Tata Kelola Bocor, Investor Lari Perlahan
Masalah tidak berhenti pada pelabuhan. Buruknya tata kelola aset—termasuk polemik serah-terima lahan dengan Kejaksaan Sabang—membuktikan bahwa fondasi administratif BPKS bocor di banyak sisi. Dalam logika investasi global, ketidakjelasan aset adalah bendera merah. Investor membaca ini sebagai risiko serius—dan mereka tak keliru.
Kunjungan investor Malaysia yang sempat menjajaki potensi hub bunkering internasional memang memberi secercah harapan. Namun siapa pun yang mengerti dunia investasi paham bahwa kunjungan itu hanya langkah awal. Investor tidak membeli pemandangan atau paparan presentasi; mereka menilai keseriusan pengelola. Dan yang mereka temukan di Sabang adalah pelabuhan yang tak tuntas, CT-3 yang mati suri, serta lembaga tanpa peta jalan.
Dunia tidak menunggu kawasan yang tersandung oleh pekerjaannya sendiri.
Pariwisata yang Menambal Mandat yang Hilang
Ironisnya, Sabang bertahan bukan dari KPBPB — tetapi pariwisata domestik. Tahun 2024, Sabang kedatangan 263.800 wisatawan Nusantara. Mereka datang karena keindahan alam, bukan karena Sabang adalah “zona bebas”. Sementara wisatawan mancanegara hanya 6.023 orang. Dua puluh tahun kawasan bebas, tetapi orientasi global tak pernah muncul.
Ini menunjukkan satu hal: Sabang berkembang meski ada BPKS, bukan karena BPKS.
Sabang Butuh Visi, Bukan Seremoni
Akar masalahnya konsisten: BPKS berjalan tanpa visi operasional, tanpa keberanian mengambil risiko, tanpa indikator kinerja yang tegas.

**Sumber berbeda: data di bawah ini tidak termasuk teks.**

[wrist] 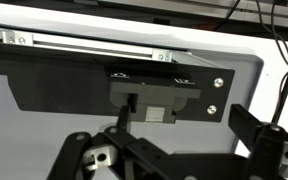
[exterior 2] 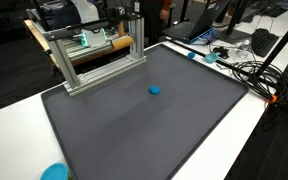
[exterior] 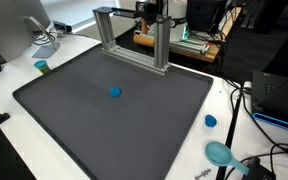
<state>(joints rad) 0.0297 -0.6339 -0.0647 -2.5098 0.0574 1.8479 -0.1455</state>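
Dark grey rectangular mat on white desk, bearing one small blue round piece (cluttered office all around). Black claw spread wide open, gripping nothing.

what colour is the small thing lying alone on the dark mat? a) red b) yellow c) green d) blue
d: the small thing lying on the mat shows bright blue in both exterior views.
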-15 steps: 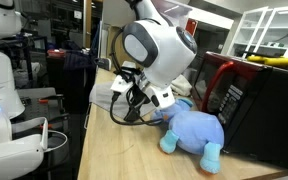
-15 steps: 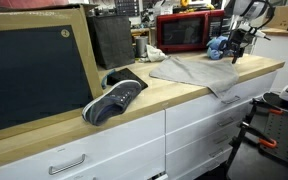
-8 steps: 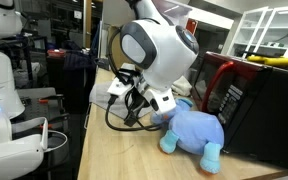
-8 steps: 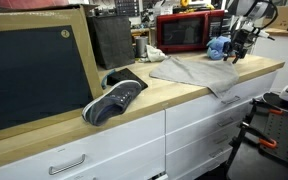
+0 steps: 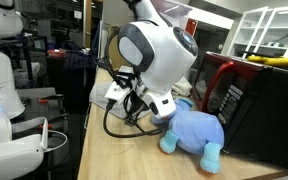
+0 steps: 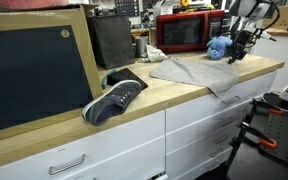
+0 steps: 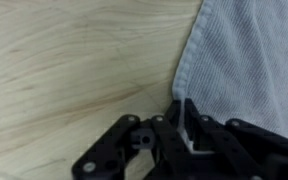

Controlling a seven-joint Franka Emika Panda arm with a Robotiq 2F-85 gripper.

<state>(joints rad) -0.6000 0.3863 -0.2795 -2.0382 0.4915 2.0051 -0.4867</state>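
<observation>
Pinching a corner of the grey cloth [image 7: 249,60] toward the back edge of the counter [image 7: 74,60], my pincer [image 7: 187,122] is closed on it; light, soft, limp; I judge it will drape.

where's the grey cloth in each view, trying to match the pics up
Exterior view: grey cloth left of middle, mostly hidden behind the white arm.
Exterior view: grey cloth right of middle, spread flat, reaching the counter's front edge.
Wrist view: grey cloth fills the right side; the tool seems to pinch its left edge.
Shared landmark: the light wooden counter under it in all three.
</observation>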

Proyek besar mangkrak, aset terbengkalai, investor tidak betah, dan pelabuhan strategis seperti CT-3 dibiarkan membisu.
Sudah waktunya siklus ini dihentikan. Sabang tidak butuh lembaga yang menghitung prestasi dari banyaknya rapat.
Ia butuh pengelolaan baru yang berani melakukan reposisi total, mulai dari perombakan struktur, kepemimpinan berpengalaman dalam kawasan strategis, hingga transparansi penuh mengenai kinerja investasi, progres lahan, dan roadmap pelabuhan.

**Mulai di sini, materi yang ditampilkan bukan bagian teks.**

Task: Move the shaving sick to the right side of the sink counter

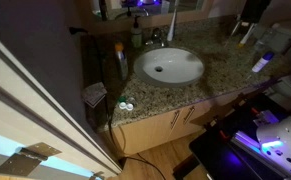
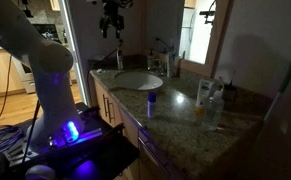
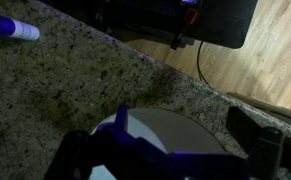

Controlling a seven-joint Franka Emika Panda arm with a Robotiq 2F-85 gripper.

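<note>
In an exterior view, the white shaving stick with a blue cap (image 1: 262, 63) sits on the speckled brown-grey granite tabletop (image 1: 220, 55), apart from the white oval basin (image 1: 170, 67). In an exterior view it stands upright, cap up, while my tool (image 2: 110, 28) hangs high above the basin. In the wrist view, the tool's jaws are spread and empty over the basin.

Blurred, cropped wrist view
My gripper (image 3: 170, 152) is a dark blur cut by the bottom edge, jaws unreadable; the shaving stick (image 3: 10, 28) runs off the left edge.
</note>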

CT-3 harus berada di posisi teratas prioritas. Pemerintah perlu mengatur ulang fungsi pelabuhan itu, menggandeng operator internasional, mengintegrasikannya dengan Balohan, menetapkan tarif kompetitif, dan menghubungkannya ke rantai pasok global. Jika perlu, manajemen CT-3 diserahkan ke mitra global, bukan dipertahankan dalam pola lama yang jelas gagal.
Saatnya Negara Memutuskan Arah Sabang
Pertanyaan paling mendasar kini berada di tangan negara: ke mana Sabang ingin diarahkan?

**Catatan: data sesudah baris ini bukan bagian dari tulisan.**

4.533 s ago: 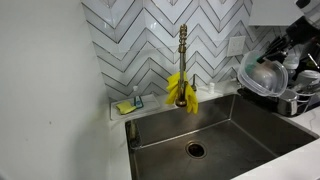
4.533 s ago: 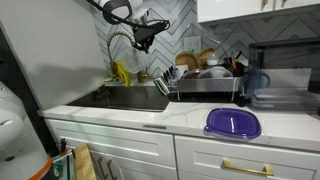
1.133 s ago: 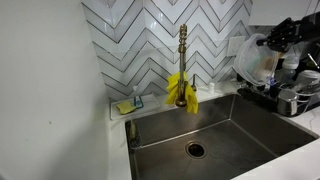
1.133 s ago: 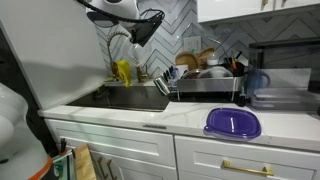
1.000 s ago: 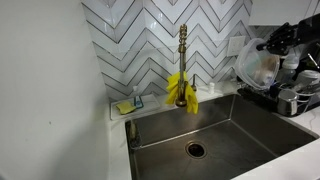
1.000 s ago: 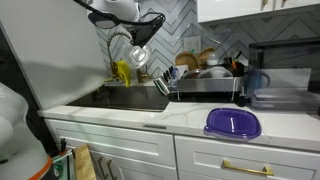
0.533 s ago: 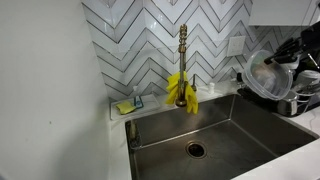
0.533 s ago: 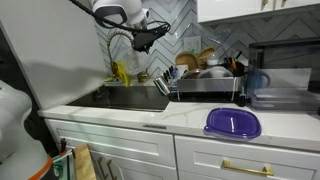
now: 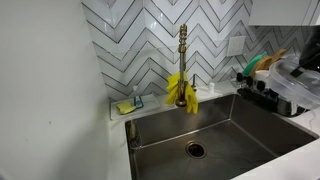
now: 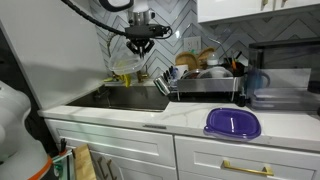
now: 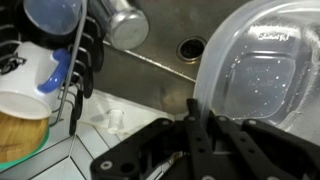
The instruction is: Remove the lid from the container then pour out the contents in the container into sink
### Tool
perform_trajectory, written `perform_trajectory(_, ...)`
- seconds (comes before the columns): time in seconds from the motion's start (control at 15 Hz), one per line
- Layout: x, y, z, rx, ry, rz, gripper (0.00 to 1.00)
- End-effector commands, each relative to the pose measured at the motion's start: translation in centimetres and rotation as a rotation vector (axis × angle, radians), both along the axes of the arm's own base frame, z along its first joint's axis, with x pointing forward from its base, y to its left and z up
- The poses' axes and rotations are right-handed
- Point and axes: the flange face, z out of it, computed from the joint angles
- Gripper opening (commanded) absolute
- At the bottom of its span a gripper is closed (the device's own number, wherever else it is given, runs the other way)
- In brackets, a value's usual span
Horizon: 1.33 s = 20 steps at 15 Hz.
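My gripper is shut on the rim of a clear plastic container. The wrist view looks down past it into the stainless-steel sink with its round dark drain. In an exterior view the gripper hangs high over the sink with the container under it. In an exterior view the container shows at the right edge, above the sink. The purple lid lies on the counter, well away from the sink.
A tall faucet draped with yellow gloves stands behind the basin. A sponge holder sits at the back corner. A dish rack full of cups and dishes stands beside the sink.
The gripper has turned and moved along the sink with the container. The container was tilted with its opening showing and now hangs lower, toward the frame's edge in one exterior view.
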Motion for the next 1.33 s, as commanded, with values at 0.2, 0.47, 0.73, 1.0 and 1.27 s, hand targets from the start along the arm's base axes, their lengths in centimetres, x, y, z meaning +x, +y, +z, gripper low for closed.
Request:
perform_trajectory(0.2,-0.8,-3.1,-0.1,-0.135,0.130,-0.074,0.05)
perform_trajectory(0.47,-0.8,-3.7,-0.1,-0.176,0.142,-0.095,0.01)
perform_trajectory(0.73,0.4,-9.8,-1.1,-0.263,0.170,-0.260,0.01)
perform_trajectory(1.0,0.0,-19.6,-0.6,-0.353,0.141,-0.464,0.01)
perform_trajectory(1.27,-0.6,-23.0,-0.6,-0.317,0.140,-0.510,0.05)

Jika Sabang masih diyakini sebagai simpul maritim strategis nasional, maka dukungan harus menyeluruh, dan kepemimpinan BPKS harus diganti dengan yang benar-benar berpengalaman.
Tetapi jika tidak, status kawasan bebas itu harus dievaluasi secara jujur—sebelum menjadi sekadar simbol yang tak punya substansi.
Sabang tidak pernah kekurangan potensi. Yang kurang adalah kualitas pengelolaan dan keberanian untuk mengakui bahwa model lama sudah gagal.
Selama BPKS tetap berjalan dengan cara lama, Sabang akan terus berada di tempat yang sama. CT-3 akan tetap sunyi. Balohan akan tetap tersendat. Investor akan terus ragu. Dan Sabang akan tetap menjadi pulau indah yang hidup dari wisata domestik, bukan kawasan bebas seperti yang dijanjikan undang-undang.
Sudah terlalu lama Sabang dibiarkan berjalan dengan mesin setengah hidup. Kini saatnya negara memilih: membangkitkannya kembali dengan visi baru, atau jujur mengakui bahwa “kawasan bebas” itu kini tak lebih dari tulisan besar di papan.